DIRECTIONS: Restrict the output to the lines below starting at the one that contains "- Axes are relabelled" and ending at the one that contains "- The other", and restate them word for word, both ends included.

= = = =

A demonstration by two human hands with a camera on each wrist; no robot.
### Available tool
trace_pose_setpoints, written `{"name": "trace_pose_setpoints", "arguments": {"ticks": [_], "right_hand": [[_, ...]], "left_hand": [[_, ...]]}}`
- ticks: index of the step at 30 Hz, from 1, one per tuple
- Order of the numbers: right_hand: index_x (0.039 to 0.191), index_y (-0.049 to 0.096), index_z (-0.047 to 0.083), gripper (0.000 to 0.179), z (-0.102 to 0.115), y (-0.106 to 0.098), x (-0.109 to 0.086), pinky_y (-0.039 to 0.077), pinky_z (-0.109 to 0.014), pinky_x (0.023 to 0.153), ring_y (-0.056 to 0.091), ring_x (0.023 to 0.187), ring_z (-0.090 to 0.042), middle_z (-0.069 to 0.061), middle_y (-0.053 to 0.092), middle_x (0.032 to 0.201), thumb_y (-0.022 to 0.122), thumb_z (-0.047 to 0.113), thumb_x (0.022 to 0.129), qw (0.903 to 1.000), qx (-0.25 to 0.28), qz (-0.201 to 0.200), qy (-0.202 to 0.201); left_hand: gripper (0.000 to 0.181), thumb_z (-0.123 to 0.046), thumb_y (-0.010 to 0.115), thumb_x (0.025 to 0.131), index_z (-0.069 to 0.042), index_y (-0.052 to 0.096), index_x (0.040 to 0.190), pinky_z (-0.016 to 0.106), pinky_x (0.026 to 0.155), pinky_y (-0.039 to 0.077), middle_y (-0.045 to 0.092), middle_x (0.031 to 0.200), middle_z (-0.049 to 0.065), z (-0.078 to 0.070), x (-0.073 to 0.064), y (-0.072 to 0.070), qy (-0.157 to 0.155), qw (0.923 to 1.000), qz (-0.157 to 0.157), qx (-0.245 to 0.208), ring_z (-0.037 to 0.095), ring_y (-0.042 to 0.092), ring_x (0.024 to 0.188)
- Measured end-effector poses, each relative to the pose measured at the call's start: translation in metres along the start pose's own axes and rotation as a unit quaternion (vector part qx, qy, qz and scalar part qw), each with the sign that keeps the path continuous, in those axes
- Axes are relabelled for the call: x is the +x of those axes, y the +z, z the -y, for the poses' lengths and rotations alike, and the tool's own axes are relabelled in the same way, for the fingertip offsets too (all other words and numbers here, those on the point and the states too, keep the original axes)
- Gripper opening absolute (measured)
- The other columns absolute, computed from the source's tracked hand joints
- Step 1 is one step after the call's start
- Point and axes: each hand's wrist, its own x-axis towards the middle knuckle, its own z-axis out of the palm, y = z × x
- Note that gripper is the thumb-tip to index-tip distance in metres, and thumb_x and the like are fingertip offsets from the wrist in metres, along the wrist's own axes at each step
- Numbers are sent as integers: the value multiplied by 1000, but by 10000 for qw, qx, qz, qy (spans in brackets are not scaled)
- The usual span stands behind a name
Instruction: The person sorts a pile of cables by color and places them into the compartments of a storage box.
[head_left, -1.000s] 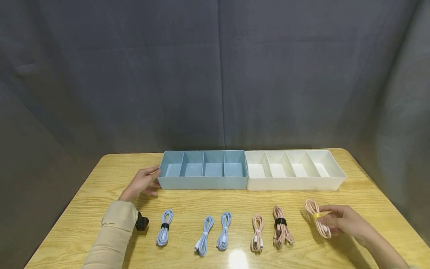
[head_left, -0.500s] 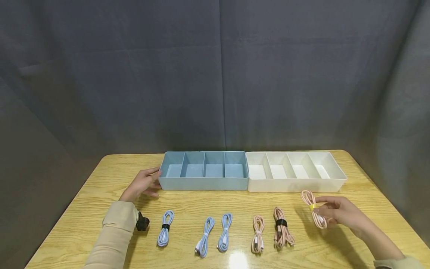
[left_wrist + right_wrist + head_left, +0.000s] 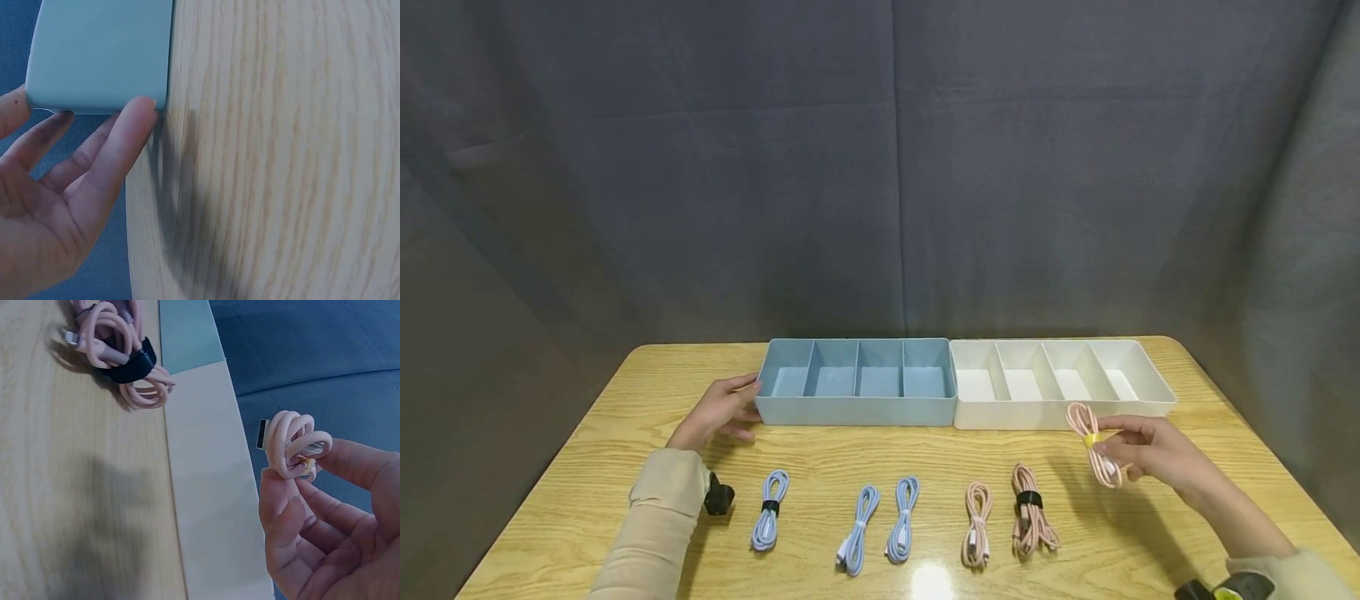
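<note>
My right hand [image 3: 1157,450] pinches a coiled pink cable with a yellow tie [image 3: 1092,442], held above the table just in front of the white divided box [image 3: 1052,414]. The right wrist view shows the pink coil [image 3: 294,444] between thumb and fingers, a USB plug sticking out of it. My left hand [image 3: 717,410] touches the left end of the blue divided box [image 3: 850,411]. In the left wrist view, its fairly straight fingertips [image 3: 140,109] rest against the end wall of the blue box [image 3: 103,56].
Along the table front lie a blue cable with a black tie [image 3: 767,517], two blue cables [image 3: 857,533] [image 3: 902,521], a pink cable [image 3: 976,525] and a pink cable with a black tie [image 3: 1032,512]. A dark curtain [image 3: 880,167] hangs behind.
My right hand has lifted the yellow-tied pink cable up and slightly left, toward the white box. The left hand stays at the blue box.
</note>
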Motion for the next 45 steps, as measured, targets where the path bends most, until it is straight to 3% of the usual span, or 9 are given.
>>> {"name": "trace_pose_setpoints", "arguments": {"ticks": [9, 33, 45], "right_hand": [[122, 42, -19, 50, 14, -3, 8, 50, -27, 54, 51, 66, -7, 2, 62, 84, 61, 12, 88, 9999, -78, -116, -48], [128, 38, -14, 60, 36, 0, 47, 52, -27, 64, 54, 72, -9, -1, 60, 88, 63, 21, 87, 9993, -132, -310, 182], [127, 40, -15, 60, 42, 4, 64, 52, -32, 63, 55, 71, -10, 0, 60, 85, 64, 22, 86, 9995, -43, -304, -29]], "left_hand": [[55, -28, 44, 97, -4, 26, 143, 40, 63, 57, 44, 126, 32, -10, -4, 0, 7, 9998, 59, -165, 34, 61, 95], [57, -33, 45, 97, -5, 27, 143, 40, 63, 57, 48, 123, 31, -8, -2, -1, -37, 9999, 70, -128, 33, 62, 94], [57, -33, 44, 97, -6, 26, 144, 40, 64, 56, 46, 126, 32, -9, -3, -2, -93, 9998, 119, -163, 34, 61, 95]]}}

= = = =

WORKED SOLUTION:
- Axes are relabelled for the call: x is the +x of those axes, y the +z, z the -y, for the poses' lengths and rotations alike, and the tool's own axes are relabelled in the same way, for the fingertip offsets too (all other words and numbers here, those on the point and the states too, keep the original axes)
- Gripper opening absolute (measured)
- The other columns absolute, computed from the source's tracked hand joints

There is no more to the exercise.